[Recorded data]
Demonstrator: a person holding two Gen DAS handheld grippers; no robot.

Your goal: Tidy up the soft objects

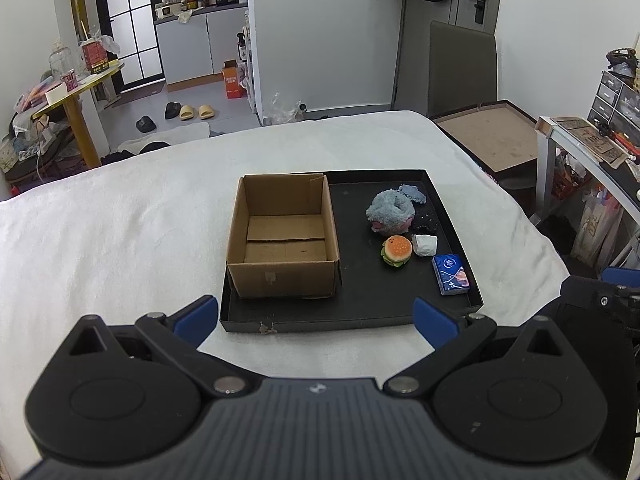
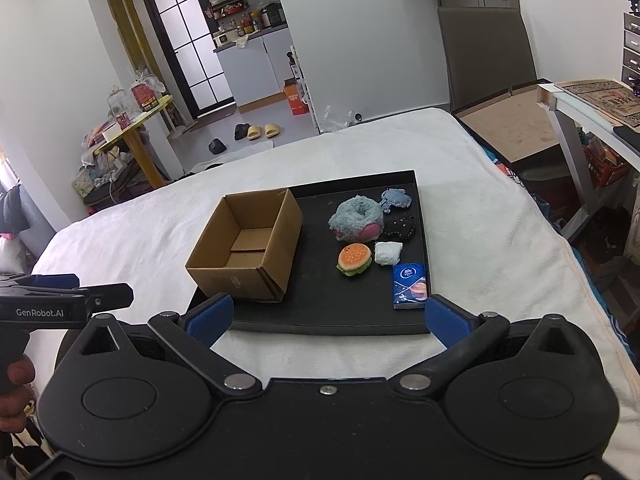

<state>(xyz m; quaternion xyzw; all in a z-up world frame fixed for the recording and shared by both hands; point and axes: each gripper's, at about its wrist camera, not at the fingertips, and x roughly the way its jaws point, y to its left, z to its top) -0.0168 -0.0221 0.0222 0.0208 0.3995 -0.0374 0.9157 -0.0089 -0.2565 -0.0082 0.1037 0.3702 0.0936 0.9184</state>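
Note:
A black tray [image 1: 360, 304] [image 2: 320, 320] lies on the white bed cover. An open, empty cardboard box [image 1: 284, 236] [image 2: 248, 244] stands in its left half. To the right lie a fluffy blue-grey plush [image 1: 390, 212] [image 2: 356, 216], a small blue fabric piece [image 1: 413, 193] [image 2: 396, 199], a black pouch [image 1: 426, 223] [image 2: 400, 227], a burger toy [image 1: 397, 251] [image 2: 354, 259], a white wad [image 1: 425, 245] [image 2: 388, 253] and a blue tissue pack [image 1: 451, 274] [image 2: 410, 286]. My left gripper [image 1: 316, 322] and right gripper [image 2: 326, 318] both hover open before the tray's near edge, holding nothing.
The bed's white cover [image 1: 120, 240] stretches around the tray. A brown board [image 1: 496, 140] and a desk [image 2: 592, 108] stand at the right. A yellow round table [image 1: 76, 88] with clutter is at the left. A hand [image 2: 14, 376] holds the left gripper's body [image 2: 60, 300].

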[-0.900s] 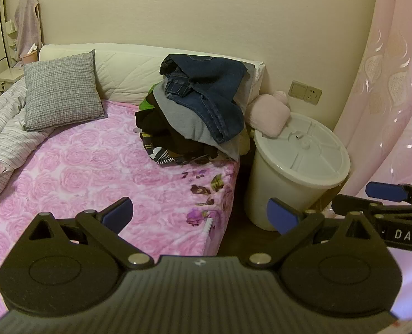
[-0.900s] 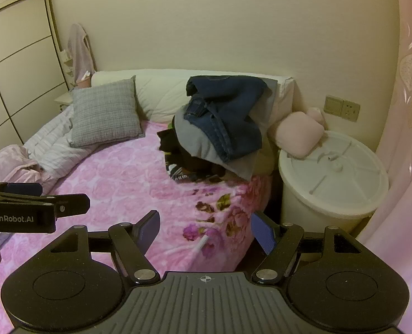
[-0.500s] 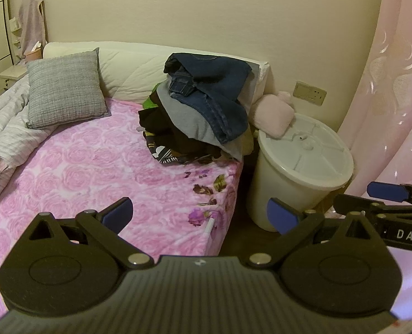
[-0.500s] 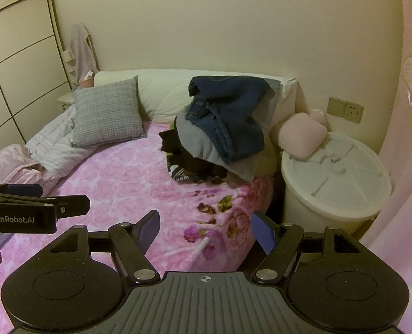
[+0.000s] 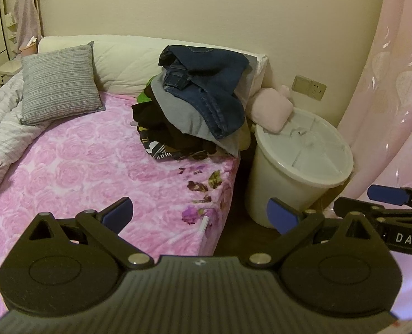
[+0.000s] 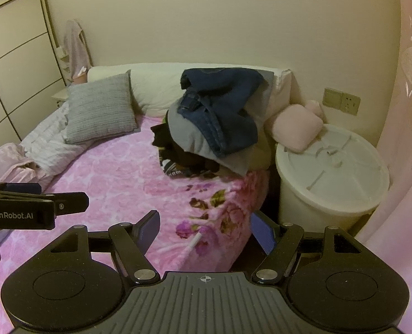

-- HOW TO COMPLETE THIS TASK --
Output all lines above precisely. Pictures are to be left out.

-- ANSWER SPACE --
Demonstrator: a person holding two Gen DAS handheld grippers; no robot.

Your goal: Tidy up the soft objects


<state>(xyz m; quaternion xyzw; all in a z-up world frame fixed for the recording and shared by both hands; point and axes: each gripper's, at about its wrist camera, not at the fingertips, and x roughly the way its jaws point, y to its left, z to its top) -0.0168 -0.0221 0.0222 0.0208 0.3995 -0.0374 0.9157 -0.0089 -0.2565 -0.0082 0.1037 0.3702 0.0936 0.9184</state>
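Note:
A black tray [image 1: 360, 304] [image 2: 320, 320] lies on the white bed cover. An open, empty cardboard box [image 1: 284, 236] [image 2: 248, 244] stands in its left half. To the right lie a fluffy blue-grey plush [image 1: 390, 212] [image 2: 356, 216], a small blue fabric piece [image 1: 413, 193] [image 2: 396, 199], a black pouch [image 1: 426, 223] [image 2: 400, 227], a burger toy [image 1: 397, 251] [image 2: 354, 259], a white wad [image 1: 425, 245] [image 2: 388, 253] and a blue tissue pack [image 1: 451, 274] [image 2: 410, 286]. My left gripper [image 1: 316, 322] and right gripper [image 2: 326, 318] both hover open before the tray's near edge, holding nothing.
The bed's white cover [image 1: 120, 240] stretches around the tray. A brown board [image 1: 496, 140] and a desk [image 2: 592, 108] stand at the right. A yellow round table [image 1: 76, 88] with clutter is at the left. A hand [image 2: 14, 376] holds the left gripper's body [image 2: 60, 300].
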
[-0.900s] 
[-0.900s] 
[-0.500s] 
[-0.500s] 
[+0.000s] 
[+0.000s] 

The output is complete, and nothing more is needed.